Monday 15 April 2013

My Migraine History


As I sit up late at night, much later than I should be be, but unable to sleep because of the headache I have at the moment (migraine hangover), I thought I'd post a little on the history of my migraines.

They started about three and a half years ago now, shortly after I moved to Norwich. The first one was terrifying, I thought maybe I had a brain tumour or something.  I was at work in Norwich, staying later than usual because I was performing an update to the system which had to be done at that time as it had been pre-arranged.  I'd had a headache building through the afternoon but I had no idea what it was building up to.  By the time I begged my (then) boyfriend (now husband) to come and pick me up from the office I was in blinding agony. It felt like my head was splitting in two and I wanted to gouge out my eye as that's what it felt it would take to relieve the pain (it wouldn't have of course, which is why I didn't!). I think he realised how bad it was when the tea he had brought me in my travel mug to make me feel better just made me want to hurl and I tipped it away. That first migraine lasted for the rest of that day but was thankfully gone by the next day.

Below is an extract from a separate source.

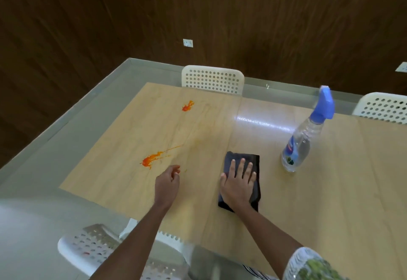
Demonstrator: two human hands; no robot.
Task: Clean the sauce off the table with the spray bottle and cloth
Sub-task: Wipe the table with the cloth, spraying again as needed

I had no idea what had caused such a horrific and incredibly scary headache but as it had gone away, I moved on.
About a month later it happened again, no nausea this time which is what made me assume it wasn't a migraine as I thought all migraines had nausea.
About a month later it happened again, and it was obvious then that it was becoming a trend.  They were usually happening immediately after something big & stressful, like the Saturday night implementation of a project I'd been working on for months.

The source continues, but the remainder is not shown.